Our communication technology has emerged as the double-edged sword to traffic both the profound evolution of ideas and the tragic deconstruction of social discourse. We once thought of epidemics as punishment from the Divine and then learned to triumph over them with vaccines and drugs. We now live in a world where the design of social media platforms both complicates our response to societal challenges and spawns whole clouds of thought and opinion, amplifying particular bits of information and—more ominously—disinformation. We have a measles vaccine, for example, that works well and can stop the disease of measles, a disease both highly contagious and significantly damaging. Unfortunately, we have a parallel epidemic of antivaccine thinking that undermines valid science and exploits vulnerable populations as effectively as any virus, leaving them swept with measles at a time when we have an effective vaccine to prevent it. Online, you can find both cogent scientific comment about the various COVID vaccines and maddeningly false but heavily trafficked myths about them. We've built a world where epidemics are inevitable and primed to be more explosive and more divisive.

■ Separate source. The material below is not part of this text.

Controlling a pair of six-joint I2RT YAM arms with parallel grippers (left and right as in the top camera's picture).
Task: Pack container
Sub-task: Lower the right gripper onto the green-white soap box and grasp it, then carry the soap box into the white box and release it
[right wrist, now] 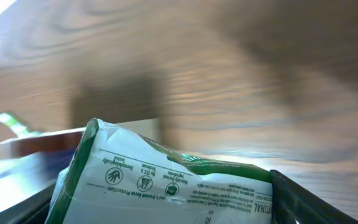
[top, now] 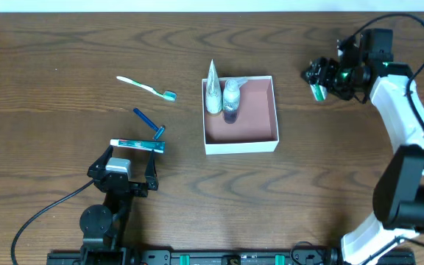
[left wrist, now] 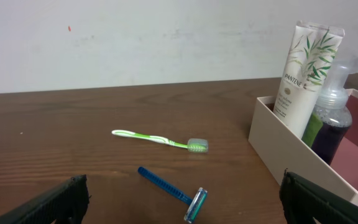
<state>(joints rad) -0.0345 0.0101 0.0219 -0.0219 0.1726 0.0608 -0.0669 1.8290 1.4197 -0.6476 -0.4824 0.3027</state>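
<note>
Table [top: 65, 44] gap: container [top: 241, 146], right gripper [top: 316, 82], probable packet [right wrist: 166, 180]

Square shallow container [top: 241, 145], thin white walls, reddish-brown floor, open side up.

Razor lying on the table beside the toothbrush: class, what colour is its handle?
The razor handle is blue; the left wrist view shows it best.
</note>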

We also know that where there is one epidemic, it's often riding on the coattails of another, or, if not, it spins off another one because of its own effects. Scientists call such pairings and linkages syndemics. Chlamydia and gonorrhea ride together, coexisting because of their similar method of sexual transmission. Similarly, COVID and obesity synergize in the United States, mixing to create a multiplying effect of severe illness, side effects, and death more pronounced than either would alone in the short term.8

Epidemics of skeptical mindsets and harmful behaviors have commingled amid COVID—those who thought the disease was a hoax were much more likely to flout practices that would limit its impact and spread, thereby unwittingly multiplying the phenomenon they didn't think was real. Because we do not pay so much attention to them when they're small and fragile, epidemics seem to just pop up, ooze under our doors, and grow. Once they get bigger and more widespread, they are much harder to reel back. Worse, epidemics spawn secondary epidemics. They literally multiply their own numbers and the numbers of problems they create.

We all want these epidemics to stop, to go away and never come back. But they don't. We have managed to eliminate a few, smallpox being the poster child for disease eradication, but most are stubborn and relentlessly reappearing. Influenza is a classic example, returning every year when the time is right. Equipped with maddeningly adaptive changes in its DNA sequencing that allow it to slip past both our engineered barriers—the annual version of the flu vaccine and our advocacy programs for getting a flu shot—and our bodily surveillance—our individual immune systems—it is relentless among us. There are other epidemics on which we have made great progress only to be foiled by an additive perceptual epidemic that has mitigated our efforts to stop the disease itself, as is the case with measles and antivaccine sentiment.

We've seen all these intertwined realities with COVID, and the take-home message for leaders is less about COVID itself, bad as it is, and more about the pattern of epidemic action in our social identity, large and small. We now know more about how epidemics rise, propagate, and abate, but the patterns are as timeless as biology, and they are not going away. The epidemics I was battling were not new to me or to science on my overwhelming night in the emergency department. We had been seeing gonorrhea, chlamydia, and influenza for years; we had also been seeing obesity, diabetes, domestic violence, and opioid use advancing across our populations.

It turns out epidemics are not just past and present; they are also future. Epidemics are not rare; they're common. Epidemics are not hypothetical; they're real. Born of disruption, they launch from a thousand places and cause more disruption. Epidemics aren't just throwing us into chaos but depend on and benefit from that chaos to rise and move. With our dense and redundant networks of travel, trade, and communication, we've built a world in which they will rise and rise again. They can and will be devastating.